Learning in the open, GPT5, AI news
I'm starting something new, join me 😊
In September I’ll be going freelance, working in the AI space. Although I’ve been kind of been working in the general area of traditional ML and data science for some years, there’s a lot to catchup on, so I’m taking some time to upskill, read and think. I’m pretty excited about this, learning is something I enjoy, though I never quite get the time to do enough of it. Which is why I’m starting this substack - more of a scratchpad than a traditional newsletter, I’m going to try to capture interesting things that I learn as I learn them. It’s also a way to log things and stay accountable. I expect it will be raw and unpolished, which in a world of increasingly polished and beige AI prose I think is a good thing - bad writing is the new good, sort of. My aim is to write authentically and honestly, primarily for myself, but I hope the struggle and journey resonates with others!
GPT-5 release
gpt 5 was released on Thursday 7th August - OpenAI’s official announcement posts don’t say too much. Simon Willison’s write-up “GPT-5: Key characteristics, pricing and model card” is a great place to start. The biggest changes seem to be simplified range of models (naming was out of hand before with o3, o3-mini, 4o, 4.1-nano etc.), and very keen pricing on input tokens. GPT 5 is half the price gpt-4o, and gpt-5-nano is 5c / M tokens (!). Not new to this release, but often overlooked batch pricing for asnychronous non-time sensitive tasks is even cheaper.
There’s sort of a catch with the pricing - by default these are all reasoning models, and the number of output reasoning tokens can be sizable. I flipped my gpt-4o-mini summarisation processes over to gpt-5-nano, and noticed a huge uptick in output tokens, which more than wiped out the per token savings and resulted in a doubling of costs! Updating the OpenAI python package and adding reasoning={"effort": "minimal"} seemed to make things more comparable to the non-reasoning equivalents.
Although the changes are great, and lower costs are awesome, it’s not the step up in capability or performance I’d expected with a major version bump.

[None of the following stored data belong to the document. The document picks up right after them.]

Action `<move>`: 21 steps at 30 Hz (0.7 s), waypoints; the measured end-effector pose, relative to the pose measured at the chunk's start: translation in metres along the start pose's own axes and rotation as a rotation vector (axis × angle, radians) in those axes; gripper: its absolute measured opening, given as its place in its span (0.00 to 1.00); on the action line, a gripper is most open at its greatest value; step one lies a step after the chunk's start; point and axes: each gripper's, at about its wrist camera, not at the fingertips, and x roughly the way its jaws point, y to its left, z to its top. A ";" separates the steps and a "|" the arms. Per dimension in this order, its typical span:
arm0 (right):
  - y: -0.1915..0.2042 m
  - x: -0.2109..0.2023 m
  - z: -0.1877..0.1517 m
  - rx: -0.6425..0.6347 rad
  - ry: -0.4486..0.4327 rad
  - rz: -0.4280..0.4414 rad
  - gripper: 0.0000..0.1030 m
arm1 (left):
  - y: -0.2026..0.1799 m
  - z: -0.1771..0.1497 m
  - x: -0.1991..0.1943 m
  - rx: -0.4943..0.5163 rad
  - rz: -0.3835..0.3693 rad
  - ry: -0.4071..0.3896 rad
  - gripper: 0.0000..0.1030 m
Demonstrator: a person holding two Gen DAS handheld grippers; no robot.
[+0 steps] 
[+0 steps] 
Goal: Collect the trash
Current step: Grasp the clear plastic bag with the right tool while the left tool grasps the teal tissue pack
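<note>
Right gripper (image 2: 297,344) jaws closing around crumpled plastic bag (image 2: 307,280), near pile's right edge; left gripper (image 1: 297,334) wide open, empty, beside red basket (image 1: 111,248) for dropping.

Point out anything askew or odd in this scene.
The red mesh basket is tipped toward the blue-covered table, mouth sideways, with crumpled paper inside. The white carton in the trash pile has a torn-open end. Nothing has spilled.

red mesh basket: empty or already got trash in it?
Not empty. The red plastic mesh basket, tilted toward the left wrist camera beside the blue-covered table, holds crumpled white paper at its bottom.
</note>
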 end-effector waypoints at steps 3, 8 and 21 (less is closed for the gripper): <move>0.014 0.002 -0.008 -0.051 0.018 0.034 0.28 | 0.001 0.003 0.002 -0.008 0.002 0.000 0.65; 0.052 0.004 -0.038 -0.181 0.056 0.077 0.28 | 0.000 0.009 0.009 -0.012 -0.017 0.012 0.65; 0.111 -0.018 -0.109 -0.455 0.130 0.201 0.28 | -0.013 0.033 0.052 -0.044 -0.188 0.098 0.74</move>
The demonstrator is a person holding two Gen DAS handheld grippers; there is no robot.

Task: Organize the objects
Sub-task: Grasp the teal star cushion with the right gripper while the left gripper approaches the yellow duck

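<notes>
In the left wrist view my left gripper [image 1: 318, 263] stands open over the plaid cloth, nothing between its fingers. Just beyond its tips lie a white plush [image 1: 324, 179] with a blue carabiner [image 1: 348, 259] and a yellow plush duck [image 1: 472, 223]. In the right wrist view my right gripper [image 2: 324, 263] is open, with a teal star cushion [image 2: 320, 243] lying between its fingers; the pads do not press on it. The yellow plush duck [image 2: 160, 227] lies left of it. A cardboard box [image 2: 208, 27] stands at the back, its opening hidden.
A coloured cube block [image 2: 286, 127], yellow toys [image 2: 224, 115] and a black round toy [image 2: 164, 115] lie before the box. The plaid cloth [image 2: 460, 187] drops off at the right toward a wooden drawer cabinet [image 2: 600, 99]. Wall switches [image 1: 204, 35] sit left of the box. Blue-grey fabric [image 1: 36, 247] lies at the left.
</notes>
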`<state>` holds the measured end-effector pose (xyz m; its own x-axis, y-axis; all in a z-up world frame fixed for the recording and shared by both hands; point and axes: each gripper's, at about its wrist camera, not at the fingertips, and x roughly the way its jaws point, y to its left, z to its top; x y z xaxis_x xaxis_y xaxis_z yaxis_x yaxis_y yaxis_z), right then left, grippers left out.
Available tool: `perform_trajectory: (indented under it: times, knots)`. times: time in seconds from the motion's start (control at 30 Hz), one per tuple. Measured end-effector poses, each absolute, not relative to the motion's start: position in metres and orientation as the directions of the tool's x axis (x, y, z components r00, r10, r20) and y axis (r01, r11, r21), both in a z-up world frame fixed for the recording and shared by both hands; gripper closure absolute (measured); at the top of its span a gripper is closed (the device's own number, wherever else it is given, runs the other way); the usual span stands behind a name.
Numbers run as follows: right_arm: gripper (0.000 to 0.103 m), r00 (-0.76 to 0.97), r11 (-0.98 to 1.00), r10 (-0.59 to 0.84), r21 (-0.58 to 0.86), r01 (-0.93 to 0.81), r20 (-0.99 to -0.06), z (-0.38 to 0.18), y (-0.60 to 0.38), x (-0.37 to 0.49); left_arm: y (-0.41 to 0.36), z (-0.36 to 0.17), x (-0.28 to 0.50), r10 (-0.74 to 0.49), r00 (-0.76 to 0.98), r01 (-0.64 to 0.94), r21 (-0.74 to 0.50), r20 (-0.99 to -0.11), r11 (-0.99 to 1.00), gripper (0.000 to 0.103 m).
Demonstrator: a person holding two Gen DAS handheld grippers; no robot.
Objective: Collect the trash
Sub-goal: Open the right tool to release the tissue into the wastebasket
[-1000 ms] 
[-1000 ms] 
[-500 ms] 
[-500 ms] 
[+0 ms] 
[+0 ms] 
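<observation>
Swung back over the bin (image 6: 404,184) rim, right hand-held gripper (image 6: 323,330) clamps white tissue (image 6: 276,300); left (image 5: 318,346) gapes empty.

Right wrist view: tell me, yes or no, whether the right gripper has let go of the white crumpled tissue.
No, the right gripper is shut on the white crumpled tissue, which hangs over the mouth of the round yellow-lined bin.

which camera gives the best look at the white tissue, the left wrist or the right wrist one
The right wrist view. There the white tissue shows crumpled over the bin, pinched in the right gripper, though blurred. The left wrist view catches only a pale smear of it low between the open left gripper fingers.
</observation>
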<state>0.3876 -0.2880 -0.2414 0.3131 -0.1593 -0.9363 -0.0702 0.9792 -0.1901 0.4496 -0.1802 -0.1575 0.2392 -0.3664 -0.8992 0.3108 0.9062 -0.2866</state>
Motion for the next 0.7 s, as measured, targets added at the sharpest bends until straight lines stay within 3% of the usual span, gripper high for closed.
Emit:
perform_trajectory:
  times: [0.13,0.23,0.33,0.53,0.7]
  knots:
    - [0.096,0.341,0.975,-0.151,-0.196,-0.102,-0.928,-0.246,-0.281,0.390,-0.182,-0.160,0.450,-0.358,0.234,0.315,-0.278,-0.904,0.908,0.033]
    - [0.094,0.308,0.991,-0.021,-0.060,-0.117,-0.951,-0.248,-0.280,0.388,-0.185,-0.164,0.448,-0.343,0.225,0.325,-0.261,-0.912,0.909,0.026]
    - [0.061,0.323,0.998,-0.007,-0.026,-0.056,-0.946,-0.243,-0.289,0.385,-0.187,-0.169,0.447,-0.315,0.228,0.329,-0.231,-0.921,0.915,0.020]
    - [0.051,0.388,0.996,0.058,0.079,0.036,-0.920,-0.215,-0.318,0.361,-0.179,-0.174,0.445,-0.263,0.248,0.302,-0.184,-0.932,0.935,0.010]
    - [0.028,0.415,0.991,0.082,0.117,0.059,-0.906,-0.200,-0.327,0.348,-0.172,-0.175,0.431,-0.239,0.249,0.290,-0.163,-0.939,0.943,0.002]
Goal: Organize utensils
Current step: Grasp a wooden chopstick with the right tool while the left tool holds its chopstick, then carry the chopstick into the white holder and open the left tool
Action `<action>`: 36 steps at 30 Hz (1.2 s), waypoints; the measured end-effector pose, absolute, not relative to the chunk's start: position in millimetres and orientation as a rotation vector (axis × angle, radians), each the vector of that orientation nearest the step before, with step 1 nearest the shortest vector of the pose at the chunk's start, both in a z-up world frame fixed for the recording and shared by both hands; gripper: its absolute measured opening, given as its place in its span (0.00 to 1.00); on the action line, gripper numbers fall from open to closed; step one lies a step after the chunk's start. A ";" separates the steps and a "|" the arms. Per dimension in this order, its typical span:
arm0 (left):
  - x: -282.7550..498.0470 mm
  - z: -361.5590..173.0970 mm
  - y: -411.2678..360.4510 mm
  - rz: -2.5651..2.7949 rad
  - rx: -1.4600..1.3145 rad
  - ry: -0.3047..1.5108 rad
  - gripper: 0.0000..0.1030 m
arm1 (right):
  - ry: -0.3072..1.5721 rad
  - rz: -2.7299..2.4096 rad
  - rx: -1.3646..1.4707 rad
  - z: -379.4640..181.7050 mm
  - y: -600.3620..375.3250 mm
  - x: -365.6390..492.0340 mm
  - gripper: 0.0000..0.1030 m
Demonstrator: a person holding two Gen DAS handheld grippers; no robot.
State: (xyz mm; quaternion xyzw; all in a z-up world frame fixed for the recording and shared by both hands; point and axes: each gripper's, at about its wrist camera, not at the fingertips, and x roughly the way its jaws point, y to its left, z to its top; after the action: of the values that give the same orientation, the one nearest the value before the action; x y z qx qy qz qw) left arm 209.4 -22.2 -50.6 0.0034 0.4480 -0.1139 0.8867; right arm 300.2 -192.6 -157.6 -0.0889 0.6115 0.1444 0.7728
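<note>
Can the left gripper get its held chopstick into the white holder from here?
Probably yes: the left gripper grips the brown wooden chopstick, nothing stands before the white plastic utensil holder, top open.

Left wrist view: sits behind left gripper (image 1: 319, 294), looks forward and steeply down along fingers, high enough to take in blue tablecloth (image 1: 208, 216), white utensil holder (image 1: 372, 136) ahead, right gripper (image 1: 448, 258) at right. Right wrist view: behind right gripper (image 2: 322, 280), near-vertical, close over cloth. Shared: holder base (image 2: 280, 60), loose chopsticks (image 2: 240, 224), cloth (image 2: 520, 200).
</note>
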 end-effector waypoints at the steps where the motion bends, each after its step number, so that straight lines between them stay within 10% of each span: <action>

The Register commented that OpenAI's GPT-5 looks less like AI evolution and more like cost cutting - I’m not sure I’d go this far, but I wonder if it does point to a potential slowing in what can achieved under the current training paradigm.
Other AI news
Claude 4 1M token context in beta - for tier 4 users initially and more costly per token, and seems aimed at packing more context into code agents for larger repos, I hope we see this rolling out in Claude Code / your favourite agent soon. As a side note, it got me wondering about the large context needle-in-a-haystack problem, which may now be essentially solved, but doesn’t perhaps get discussed as much as it should.
Thomas Dohmke resigned as Github CEO 'to become a founder again'. I thought this was interesting, Dohmke always has insightful things to say about the future of software development, even although github copilot has been lagging a bit lately on code agents. It’ll be interesting to see both how this pans out for github as it moves more closely to it’s parent Microsoft and to whatever Dohmke decides to build next.
DeepMind releases Gemma 3 270M, a very small and very capable open weight model. I’ve been meaning to do something interesting with a small model for some time, this one might have come at the right time.
Other things I read this week
Why LLMs can't build software by Conrad Irwin. I loved the succinctness of framing of building software as being difference of two mental models - one of the mental model of how the software currently works and what it does, and the mental model of what it should do. For LLMs this is essentially a problem of context gathering and management, which is currently limited by context windows (see above about Claude’s recent change) and product design. Something that LLM products don’t do but should, is ask more questions after a user prompt to clarify it’s understanding of what you ask. Something I added to my Claude preferences some time ago was a request that it should ask for clarification when required.
What's the strongest AI model you can train on a laptop in five minutes? terrific article, provides some interesting intuitions about the relationship between corpus complexity, model architecture and the number of tokens you can train per second. Probably the best thing I read this week. 👌
A fun github issue about Claude’s ‘you’re absolutely right!’ sycophancy.